US Parents Involved in Education, USPIE, explains more details about the Federal government in public education. Common Core is still alive in many states, while in others, it just has a different name. Furthermore, not only is the Federal government at the state level working on regulating homeschooling, there is the whole matter of zero privacy for students. This is a terrifying condition.

http://preventcommoncore.com/wp-content/uploads/2014/06/Common-Core-Copyright.jpg photo

Wonder if Lesley Stahl reads The Hill and this significant report or if Betsy DeVos has read it.

Education Secretary Betsy DeVos’ recent interview with Lesley Stahl on “60 Minutes” caused quite a bit of backlash from critics.

DS: As my colleague Jonathan Butcher has written, “60 Minutes” ignored many of the facts about the state of education in America. Response to the interview drew quite a bit of criticism of DeVos and her policy solutions.

Perhaps one of the most pivotal moments came when she suggested that the United States’ heavy federal investment in education has not yielded any results. Stahl hit back, asserting that school performance has been on the rise.

But the latest government data show otherwise. According to the recently released 2017 National Assessment of Educational Progress, also known as the nation’s “report card,” we now have more evidence that DeVos was correct.

In fact, recent scores show virtually no improvement over 2015 scores. Eighth-grade reading saw a single point improvement over 2015 scores (10 points is considered equivalent to a grade level), while all other categories saw no improvement.

These lackluster results come on the heels of declines on the 2015 assessment, suggesting the beginning of a trend in the wrong direction for academic outcomes.

>>> Nation’s ‘Report Card’ Shows Federal Intervention Has Not Helped Students

Indeed, Stahl’s claim that the state of public schools has gotten better simply doesn’t hold up to the data. It fact, DeVos is entirely correct to point out that public school outcomes have not meaningfully improved, and that our nation’s heavy federal intervention in K-12 education has failed to help the problem.
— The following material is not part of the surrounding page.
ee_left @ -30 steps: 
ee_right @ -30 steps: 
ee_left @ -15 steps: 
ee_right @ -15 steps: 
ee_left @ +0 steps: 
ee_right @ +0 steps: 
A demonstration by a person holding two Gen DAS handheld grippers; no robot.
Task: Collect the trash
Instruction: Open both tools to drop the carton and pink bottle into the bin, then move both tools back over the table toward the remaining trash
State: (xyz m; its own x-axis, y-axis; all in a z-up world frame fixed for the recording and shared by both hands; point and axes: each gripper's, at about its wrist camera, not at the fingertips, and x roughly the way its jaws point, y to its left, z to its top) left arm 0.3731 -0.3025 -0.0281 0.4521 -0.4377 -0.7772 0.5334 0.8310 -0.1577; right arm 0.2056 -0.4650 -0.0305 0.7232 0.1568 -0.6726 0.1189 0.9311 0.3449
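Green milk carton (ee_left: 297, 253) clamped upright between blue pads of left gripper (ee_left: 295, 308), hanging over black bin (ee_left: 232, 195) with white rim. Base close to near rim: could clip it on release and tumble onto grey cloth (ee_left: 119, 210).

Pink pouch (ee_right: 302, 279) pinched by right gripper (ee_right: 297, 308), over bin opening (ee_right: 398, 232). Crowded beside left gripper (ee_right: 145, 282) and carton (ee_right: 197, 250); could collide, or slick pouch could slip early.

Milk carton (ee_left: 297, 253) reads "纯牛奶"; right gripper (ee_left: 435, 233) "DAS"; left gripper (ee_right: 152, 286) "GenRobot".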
As Heritage Foundation education fellow Lindsey Burke writes:

Forty-nine out of 50 states were stagnant on the 2017 report card, and achievement gaps persist. Historically, federal education spending has been appropriated to close gaps, yet this spending—more than $2 trillion in inflation-adjusted spending at the federal level alone since 1965—has utterly failed to achieve that goal.

Increasing federal intervention over the past half-century, and the resulting burden of complying with federal programs, rules, and regulations, have created a parasitic relationship with federal education programs and states, and is straining the time and resources of local schools.

Indeed, for decades, Washington has poured billions of dollars into the public education system under the assumption that more federal spending will close achievement caps and improve the academic outcomes of students. With mounting evidence that more federal spending is not the answer, it may be time to consider other policy approaches.

DeVos is correct to suggest school choice as a solution to lackluster school performance. Parents who cannot afford to send their child to a school that is the right fit deserve to have options. As DeVos told Stahl:

Any family that has the economic means and the power to make choices is doing so for their children. Families that don’t have the power, that can’t decide, ‘I’m gonna move from this apartment in downtown whatever to the suburb where I think the school is gonna be better for my child.’ If they don’t have that choice, and they are assigned to that school, they are stuck there. I am fighting for the parents who don’t have those choices. We need all parents to have those choices.

In light of recent evidence from the nation’s report card, “60 Minutes” and other school choice critics should consider that DeVos was correct in her framing of problems facing the nation’s schools and is on the right track with possible solutions—namely, that empowering parents is the right approach to improving American education.